## [ACTION ITEM]
Pictures stay out; please output the remaining data exactly.

(RECORDS TO PROCESS Opens)

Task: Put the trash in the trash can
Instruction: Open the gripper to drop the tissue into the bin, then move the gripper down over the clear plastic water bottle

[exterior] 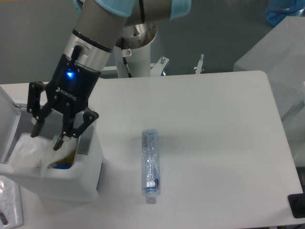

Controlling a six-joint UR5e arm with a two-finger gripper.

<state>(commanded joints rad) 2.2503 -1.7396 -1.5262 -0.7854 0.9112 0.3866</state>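
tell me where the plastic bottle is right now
The plastic bottle lies flat on the table, near the front edge at the middle of the camera view, right of the trash can and apart from it.

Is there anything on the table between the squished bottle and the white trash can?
No. The camera view shows only bare table between the bottle and the trash can.

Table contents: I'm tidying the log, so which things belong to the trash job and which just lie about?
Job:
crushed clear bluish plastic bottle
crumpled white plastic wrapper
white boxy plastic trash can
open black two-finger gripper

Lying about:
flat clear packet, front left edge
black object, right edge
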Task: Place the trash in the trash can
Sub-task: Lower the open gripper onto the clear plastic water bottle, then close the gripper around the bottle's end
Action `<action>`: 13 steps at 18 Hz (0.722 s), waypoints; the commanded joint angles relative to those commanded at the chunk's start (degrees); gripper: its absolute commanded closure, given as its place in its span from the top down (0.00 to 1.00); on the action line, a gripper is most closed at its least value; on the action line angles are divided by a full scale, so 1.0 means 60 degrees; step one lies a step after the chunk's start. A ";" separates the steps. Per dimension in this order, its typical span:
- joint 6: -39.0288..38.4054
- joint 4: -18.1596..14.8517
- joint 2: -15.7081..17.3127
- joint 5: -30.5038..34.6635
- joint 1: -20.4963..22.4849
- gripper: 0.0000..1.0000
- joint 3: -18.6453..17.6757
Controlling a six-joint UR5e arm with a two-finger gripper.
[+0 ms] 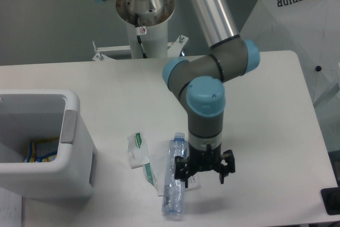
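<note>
A: Fixed camera, single view. Where are the edges lying?

B: The table [133,86] is running out of frame at the left and bottom; its right edge is curving down past the arm. The trash can [71,176] is sitting at the left, cut off by the frame's left edge, its thick rim facing up and its grey side panel facing the middle of the table. Open tabletop is showing between the can and the trash, and again to the right of the gripper.

A: What is hard to read?

B: Something yellow and blue is lying inside the can, too blurred to identify. The bottle [173,182] is lying on its side, bluish cap pointing away from the camera, base near the table's front edge. One wrapper [137,148] is lying just left of it; the other wrapper [153,171] is partly under the bottle, so its outline is being hidden. A white panel with dark lettering [297,25] is standing at the upper right, cut by the frame.

A: And the pincer?

B: The gripper [204,168] is pointing straight down, fingers spread wide, nothing between them. Its left finger is overlapping the bottle's right side in this view; whether it is touching, I cannot tell. The arm [204,104] is bending over the table centre.
</note>
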 joint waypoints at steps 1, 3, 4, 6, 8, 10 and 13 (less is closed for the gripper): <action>0.0087 0.0000 -0.0030 0.0000 -0.0074 1.00 0.0000; 0.0322 0.0000 -0.0205 0.0000 -0.0249 1.00 0.0000; 0.0439 0.0000 -0.0249 0.0014 -0.0337 1.00 0.0000; 0.0717 0.0000 -0.0367 0.0015 -0.0368 1.00 -0.0102; 0.0791 0.0000 -0.0352 0.0015 -0.0382 1.00 -0.0132; 0.0893 0.0000 -0.0425 0.0029 -0.0455 1.00 -0.0117; 0.0967 0.0000 -0.0601 0.0044 -0.0470 1.00 -0.0030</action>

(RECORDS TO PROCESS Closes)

## [OUTPUT OF THE EXERCISE]
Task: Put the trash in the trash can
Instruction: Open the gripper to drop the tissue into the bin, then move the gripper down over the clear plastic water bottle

[exterior] 

Controlling a six-joint UR5e arm with a two-finger gripper.

<state>(commanded joints rad) 2.2503 -1.7396 -1.5262 -0.7854 0.9112 0.3866</state>
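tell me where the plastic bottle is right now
The plastic bottle lies flat on the table, near the front edge at the middle of the camera view, right of the trash can and apart from it.

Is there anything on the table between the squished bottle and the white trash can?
No. The camera view shows only bare table between the bottle and the trash can.

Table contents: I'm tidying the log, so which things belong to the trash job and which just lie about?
Job:
crushed clear bluish plastic bottle
crumpled white plastic wrapper
white boxy plastic trash can
open black two-finger gripper

Lying about:
flat clear packet, front left edge
black object, right edge
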Task: Place the trash in the trash can
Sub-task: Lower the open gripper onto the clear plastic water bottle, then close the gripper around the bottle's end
Action `<action>`: 13 steps at 18 Hz (0.722 s), waypoints; the commanded joint angles relative to those commanded at the chunk's start (degrees); gripper: its absolute commanded closure, given as its place in its span from the top down (0.00 to 1.00); on the action line, a gripper is most closed at its least value; on the action line angles are divided by a full scale, so 1.0 means 60 degrees; step one lies a step after the chunk's start. A ";" separates the steps. Per dimension in this order, its typical span:
- joint 6: -39.0288..38.4054
- joint 4: -18.1596..14.8517
- joint 2: -15.7081..17.3127
- joint 5: -30.5038..34.6635
- joint 1: -20.4963..22.4849
- gripper: 0.0000..1.0000
- joint 3: -18.6453..17.6757
Controlling a six-joint UR5e arm with a two-finger gripper.
[+0 ms] 
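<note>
A: Fixed camera, single view. Where are the edges lying?

B: The table [133,86] is running out of frame at the left and bottom; its right edge is curving down past the arm. The trash can [71,176] is sitting at the left, cut off by the frame's left edge, its thick rim facing up and its grey side panel facing the middle of the table. Open tabletop is showing between the can and the trash, and again to the right of the gripper.

A: What is hard to read?

B: Something yellow and blue is lying inside the can, too blurred to identify. The bottle [173,182] is lying on its side, bluish cap pointing away from the camera, base near the table's front edge. One wrapper [137,148] is lying just left of it; the other wrapper [153,171] is partly under the bottle, so its outline is being hidden. A white panel with dark lettering [297,25] is standing at the upper right, cut by the frame.

A: And the pincer?

B: The gripper [204,168] is pointing straight down, fingers spread wide, nothing between them. Its left finger is overlapping the bottle's right side in this view; whether it is touching, I cannot tell. The arm [204,104] is bending over the table centre.
</note>
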 joint waypoints at steps 1, 3, 4, 6, 8, 10 and 13 (less is closed for the gripper): <action>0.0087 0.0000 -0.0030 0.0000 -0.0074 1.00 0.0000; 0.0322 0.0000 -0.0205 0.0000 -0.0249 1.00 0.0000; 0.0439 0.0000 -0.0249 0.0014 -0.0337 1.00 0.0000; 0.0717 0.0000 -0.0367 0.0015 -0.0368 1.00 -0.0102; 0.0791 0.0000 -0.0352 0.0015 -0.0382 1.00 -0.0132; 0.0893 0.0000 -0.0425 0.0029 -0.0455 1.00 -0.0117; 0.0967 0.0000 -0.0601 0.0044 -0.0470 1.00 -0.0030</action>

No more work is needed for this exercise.